Hydrogel superglue is 90% water

Engineered hydrogel being pulled away from a glass surface. The material shows a property called “tough wet adhesion” comparable to tendon and bone interface. The wavy edge instability at the interface is a hallmark of strongly adhered soft material on a rigid surface. Image: Felice Frankel

Nature has developed innovative ways to solve a sticky challenge: Mussels and barnacles stubbornly glue themselves to cliff faces, ship hulls, and even the skin of whales. Likewise, tendons and cartilage stick to bone with incredible robustness, giving animals flexibility and agility.

The natural adhesive in all these cases is hydrogel — a sticky mix of water and gummy material that creates a tough and durable bond.

Now engineers at MIT have developed a method to make synthetic, sticky hydrogel that is more than 90% water.
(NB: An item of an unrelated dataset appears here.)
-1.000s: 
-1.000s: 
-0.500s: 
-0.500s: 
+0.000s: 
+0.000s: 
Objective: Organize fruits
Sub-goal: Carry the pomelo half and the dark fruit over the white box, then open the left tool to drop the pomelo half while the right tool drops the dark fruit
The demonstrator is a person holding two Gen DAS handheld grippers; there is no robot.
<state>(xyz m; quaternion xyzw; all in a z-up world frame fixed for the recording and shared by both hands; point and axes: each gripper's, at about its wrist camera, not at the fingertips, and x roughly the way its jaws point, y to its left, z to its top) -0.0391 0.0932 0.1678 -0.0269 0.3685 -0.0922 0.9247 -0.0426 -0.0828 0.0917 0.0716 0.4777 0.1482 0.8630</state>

The hydrogel, which is a transparent, rubber-like material, can adhere to surfaces such as glass, silicon, ceramics, aluminum, and titanium with a toughness comparable to the bond between tendon and cartilage on bone.

In experiments to demonstrate its robustness, the researchers applied a small square of their hydrogel between two plates of glass, from which they then suspended a 55-pound weight. They also glued the hydrogel to a silicon wafer, which they then smashed with a hammer. While the silicon shattered, its pieces remained stuck in place.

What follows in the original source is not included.